俺らがルイのいろんな事に気づいてやれなかったのも悪かったんじゃねぇかな」
タケがシゲの肩に手を置いた。
「ルイ〜…ルイ〜…」
マリアが激しい嗚咽を漏らしながら一生懸命あたしの名前を呼んだ。
抱き締めてやりたい。
頭を撫でてやりたい。
でもそれは絶対に出来ひん。
それが死ぬという事やから…
「ルイ…申し訳ないんだが、10分以上は無理なんだ」
そういう決まりがあるのか、エンマの力に限界があるのか、エンマは言いにくそうにそう言った。

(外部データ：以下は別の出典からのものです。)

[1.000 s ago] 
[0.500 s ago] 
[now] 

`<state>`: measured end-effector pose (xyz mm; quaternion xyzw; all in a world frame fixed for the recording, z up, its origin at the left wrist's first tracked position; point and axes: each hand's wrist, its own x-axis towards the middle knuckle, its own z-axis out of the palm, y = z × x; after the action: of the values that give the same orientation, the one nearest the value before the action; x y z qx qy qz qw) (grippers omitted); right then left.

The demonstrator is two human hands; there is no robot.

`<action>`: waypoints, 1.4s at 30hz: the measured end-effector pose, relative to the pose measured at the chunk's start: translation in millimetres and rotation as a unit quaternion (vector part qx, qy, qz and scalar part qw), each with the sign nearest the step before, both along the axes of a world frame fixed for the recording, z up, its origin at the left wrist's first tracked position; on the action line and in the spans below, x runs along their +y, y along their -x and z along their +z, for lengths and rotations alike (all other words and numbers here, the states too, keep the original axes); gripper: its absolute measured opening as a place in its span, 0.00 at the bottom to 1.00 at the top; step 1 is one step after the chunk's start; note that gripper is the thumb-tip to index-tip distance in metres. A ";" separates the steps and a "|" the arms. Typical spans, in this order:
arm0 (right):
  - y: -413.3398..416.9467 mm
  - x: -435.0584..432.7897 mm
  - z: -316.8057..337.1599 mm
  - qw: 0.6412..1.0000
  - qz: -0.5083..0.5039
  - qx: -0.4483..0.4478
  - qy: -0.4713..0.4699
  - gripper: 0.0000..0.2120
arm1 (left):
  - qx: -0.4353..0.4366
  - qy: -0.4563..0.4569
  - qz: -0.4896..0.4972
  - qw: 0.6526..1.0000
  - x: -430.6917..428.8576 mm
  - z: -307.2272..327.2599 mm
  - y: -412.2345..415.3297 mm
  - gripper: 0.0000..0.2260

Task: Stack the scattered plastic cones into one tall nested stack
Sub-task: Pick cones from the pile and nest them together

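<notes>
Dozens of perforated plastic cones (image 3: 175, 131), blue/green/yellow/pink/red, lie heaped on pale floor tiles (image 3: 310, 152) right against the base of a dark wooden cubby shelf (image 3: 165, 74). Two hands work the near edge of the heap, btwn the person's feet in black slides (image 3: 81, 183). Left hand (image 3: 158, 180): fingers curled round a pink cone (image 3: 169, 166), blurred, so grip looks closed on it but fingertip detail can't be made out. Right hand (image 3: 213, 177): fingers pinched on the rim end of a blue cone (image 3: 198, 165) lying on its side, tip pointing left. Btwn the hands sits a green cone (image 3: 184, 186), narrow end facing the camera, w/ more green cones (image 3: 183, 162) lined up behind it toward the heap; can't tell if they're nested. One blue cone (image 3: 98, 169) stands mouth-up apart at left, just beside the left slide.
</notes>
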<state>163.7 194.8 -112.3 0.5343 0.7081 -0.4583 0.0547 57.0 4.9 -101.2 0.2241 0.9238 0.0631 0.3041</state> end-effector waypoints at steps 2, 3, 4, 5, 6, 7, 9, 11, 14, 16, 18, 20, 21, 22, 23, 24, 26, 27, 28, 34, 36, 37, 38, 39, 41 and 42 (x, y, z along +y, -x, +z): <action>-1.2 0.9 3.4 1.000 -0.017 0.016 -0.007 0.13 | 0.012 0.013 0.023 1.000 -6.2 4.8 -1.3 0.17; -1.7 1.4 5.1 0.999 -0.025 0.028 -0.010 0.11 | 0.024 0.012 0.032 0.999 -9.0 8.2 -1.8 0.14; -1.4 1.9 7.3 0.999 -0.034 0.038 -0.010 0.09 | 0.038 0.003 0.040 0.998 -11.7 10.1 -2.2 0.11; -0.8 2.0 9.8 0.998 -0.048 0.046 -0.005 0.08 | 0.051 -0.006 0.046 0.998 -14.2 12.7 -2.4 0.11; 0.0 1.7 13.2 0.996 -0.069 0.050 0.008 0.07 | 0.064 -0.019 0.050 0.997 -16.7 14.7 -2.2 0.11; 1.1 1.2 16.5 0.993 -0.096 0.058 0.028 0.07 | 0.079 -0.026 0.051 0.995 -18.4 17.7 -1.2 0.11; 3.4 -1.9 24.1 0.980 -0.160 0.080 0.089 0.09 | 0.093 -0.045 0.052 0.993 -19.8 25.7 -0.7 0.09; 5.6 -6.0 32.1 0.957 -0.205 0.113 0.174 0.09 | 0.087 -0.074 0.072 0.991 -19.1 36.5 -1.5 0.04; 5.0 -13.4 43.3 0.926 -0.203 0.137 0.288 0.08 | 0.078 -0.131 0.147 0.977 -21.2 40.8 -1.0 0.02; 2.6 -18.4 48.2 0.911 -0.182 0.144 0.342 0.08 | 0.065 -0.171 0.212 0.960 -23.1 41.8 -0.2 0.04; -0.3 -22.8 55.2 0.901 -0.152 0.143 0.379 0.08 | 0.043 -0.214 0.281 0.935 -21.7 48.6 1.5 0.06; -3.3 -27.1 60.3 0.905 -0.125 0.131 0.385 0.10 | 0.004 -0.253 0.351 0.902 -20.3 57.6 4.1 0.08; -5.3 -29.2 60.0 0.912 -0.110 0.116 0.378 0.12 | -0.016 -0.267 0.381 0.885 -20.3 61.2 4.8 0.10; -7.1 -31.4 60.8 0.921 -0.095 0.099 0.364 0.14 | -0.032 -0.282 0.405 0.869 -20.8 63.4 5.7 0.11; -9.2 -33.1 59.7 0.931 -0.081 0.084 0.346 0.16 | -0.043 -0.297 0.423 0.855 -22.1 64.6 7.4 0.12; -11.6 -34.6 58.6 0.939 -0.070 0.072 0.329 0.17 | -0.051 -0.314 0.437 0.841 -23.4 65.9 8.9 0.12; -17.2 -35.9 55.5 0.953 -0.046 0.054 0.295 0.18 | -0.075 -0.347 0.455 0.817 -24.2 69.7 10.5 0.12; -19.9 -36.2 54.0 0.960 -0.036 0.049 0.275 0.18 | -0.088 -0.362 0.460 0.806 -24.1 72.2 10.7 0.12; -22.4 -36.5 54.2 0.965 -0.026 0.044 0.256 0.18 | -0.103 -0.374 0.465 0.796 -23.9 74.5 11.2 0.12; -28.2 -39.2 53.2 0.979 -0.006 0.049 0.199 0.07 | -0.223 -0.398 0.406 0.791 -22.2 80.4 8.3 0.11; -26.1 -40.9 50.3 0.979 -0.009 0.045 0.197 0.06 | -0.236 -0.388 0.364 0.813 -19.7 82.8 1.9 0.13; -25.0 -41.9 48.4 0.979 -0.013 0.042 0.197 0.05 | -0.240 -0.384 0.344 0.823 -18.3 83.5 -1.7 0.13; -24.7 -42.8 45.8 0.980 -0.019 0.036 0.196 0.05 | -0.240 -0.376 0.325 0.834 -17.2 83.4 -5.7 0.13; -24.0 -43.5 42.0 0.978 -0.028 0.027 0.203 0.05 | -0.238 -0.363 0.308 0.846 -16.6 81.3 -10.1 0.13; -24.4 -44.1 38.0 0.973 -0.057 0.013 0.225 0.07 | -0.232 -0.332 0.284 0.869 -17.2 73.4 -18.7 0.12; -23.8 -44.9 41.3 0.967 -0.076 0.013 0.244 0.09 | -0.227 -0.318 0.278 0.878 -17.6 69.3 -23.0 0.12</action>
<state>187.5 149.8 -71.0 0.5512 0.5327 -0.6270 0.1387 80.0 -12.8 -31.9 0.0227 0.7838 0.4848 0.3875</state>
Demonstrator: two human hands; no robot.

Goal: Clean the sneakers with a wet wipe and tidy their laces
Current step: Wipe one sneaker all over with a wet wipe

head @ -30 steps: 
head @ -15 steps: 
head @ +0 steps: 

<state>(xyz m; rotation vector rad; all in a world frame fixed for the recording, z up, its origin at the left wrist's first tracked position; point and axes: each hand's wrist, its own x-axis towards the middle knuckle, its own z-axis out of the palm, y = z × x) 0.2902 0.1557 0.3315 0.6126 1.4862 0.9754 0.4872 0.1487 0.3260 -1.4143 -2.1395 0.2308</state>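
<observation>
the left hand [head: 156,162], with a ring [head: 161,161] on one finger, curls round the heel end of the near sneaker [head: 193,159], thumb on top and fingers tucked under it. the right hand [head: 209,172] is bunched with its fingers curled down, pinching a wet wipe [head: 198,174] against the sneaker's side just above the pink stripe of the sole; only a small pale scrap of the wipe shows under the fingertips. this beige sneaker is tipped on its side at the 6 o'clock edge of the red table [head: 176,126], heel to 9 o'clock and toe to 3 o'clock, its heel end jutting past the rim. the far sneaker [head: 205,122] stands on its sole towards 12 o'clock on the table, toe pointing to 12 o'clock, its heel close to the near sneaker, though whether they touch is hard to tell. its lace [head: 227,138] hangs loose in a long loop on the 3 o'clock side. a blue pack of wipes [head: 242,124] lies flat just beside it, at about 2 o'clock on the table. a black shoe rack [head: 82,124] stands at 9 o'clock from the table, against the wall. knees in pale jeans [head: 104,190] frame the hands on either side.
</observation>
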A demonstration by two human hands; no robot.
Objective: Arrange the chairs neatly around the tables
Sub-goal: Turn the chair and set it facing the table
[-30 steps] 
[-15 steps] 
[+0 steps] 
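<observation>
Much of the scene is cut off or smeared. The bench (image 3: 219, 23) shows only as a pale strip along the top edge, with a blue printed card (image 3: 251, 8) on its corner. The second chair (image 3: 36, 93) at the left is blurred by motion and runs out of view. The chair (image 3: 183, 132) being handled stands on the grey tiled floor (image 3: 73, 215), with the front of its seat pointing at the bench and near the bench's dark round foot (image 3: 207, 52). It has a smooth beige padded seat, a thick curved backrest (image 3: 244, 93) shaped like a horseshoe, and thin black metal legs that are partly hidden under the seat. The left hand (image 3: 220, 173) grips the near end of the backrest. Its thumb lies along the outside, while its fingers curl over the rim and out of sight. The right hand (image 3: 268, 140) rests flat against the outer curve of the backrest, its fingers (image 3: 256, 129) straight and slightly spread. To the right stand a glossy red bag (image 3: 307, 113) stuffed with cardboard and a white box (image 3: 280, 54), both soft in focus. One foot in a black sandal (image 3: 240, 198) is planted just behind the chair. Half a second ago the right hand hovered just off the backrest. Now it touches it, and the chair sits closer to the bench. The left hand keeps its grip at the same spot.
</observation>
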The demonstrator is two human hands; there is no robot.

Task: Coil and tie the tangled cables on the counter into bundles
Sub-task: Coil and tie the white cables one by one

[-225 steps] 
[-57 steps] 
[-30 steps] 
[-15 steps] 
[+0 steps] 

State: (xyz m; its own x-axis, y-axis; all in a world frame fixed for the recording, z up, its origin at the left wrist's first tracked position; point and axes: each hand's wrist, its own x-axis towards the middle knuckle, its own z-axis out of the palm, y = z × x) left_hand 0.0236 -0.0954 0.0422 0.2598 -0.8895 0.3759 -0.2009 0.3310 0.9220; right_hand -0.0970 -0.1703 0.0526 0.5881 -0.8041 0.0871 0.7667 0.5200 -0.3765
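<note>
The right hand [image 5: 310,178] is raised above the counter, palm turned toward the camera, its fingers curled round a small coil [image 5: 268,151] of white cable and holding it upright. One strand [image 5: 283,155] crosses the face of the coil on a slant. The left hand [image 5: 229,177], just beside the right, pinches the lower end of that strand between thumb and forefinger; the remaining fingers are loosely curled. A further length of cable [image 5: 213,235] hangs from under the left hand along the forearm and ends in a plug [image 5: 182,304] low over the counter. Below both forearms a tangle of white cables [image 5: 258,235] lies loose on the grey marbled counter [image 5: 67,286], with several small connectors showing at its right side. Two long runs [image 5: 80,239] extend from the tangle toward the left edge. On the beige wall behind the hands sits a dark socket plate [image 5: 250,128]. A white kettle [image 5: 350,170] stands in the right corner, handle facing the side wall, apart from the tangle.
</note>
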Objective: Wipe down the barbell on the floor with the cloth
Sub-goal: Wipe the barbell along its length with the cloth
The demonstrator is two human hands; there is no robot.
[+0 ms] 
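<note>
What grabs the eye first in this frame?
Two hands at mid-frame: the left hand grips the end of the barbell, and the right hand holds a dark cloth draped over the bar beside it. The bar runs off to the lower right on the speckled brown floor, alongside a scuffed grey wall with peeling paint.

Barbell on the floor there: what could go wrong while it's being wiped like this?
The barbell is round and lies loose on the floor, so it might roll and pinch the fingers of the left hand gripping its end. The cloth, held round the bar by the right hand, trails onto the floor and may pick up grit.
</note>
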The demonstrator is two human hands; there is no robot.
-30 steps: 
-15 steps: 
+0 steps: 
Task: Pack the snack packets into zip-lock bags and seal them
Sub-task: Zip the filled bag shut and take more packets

「みんな、ゴメン…。あたし、もう行かなアカンみたい…」
あたしは必死で笑顔を作った。
笑う事は、泣く事よりもずっと難しい。
「俺ら、お前の事絶対忘れねぇから…」
シュウイチも笑った。
「ありがとう…。
あたしも絶対忘れへんよ…。
ずっとみんなを見てるから…。
じゃあ、バイバイ…」
あたしが別れを告げると、次の瞬間、みんながキョロキョロし始めた。
どうやら、あたしの姿はもうみんなの目には届いてないみたい。
まだここにいんのに…
目の前にいんのに…
やっぱり、エンマの力がなかったらあたしは人の目には映らへん存在になってしまうんや。
でも、これが自分で選んだ道やから…
この世から消える事を望んだんは、あたし自身やから…
「変わったヤツらだな」
エンマの声は優しかった。
「うん…でも、見た目とは違ってみんな誰よりもいいヤツやで」
「わかってるよ。そうじゃなくて」
「どういう意味?」
「お前は今幽霊なんだぞ。
死んだはずのお前が突然目の前に現れたのに、誰一人怖がってなかったじゃねぇか。
怖がるどころか、嬉しくてたまんねぇって感じだった」
はっとした。
確かに、驚いてはいたけど誰もあたしを怖がってはなかった。
「普通はさ、どれだけ親しくしてたとしても、死んだはずの人間が現れたらちょっとくらい怖いと思うはずなんだよ。
それが全くなかったから、変わったヤツらだなって言ったんだ」
ホンマに…
そんなんやから、みんな世間から浮くんや…
でも、あたしは大好きやった。
もちろんこれからも。
みんな、ありがとう。
あたし、絶対天国に行くから。
上からずっとみんなを見てるから。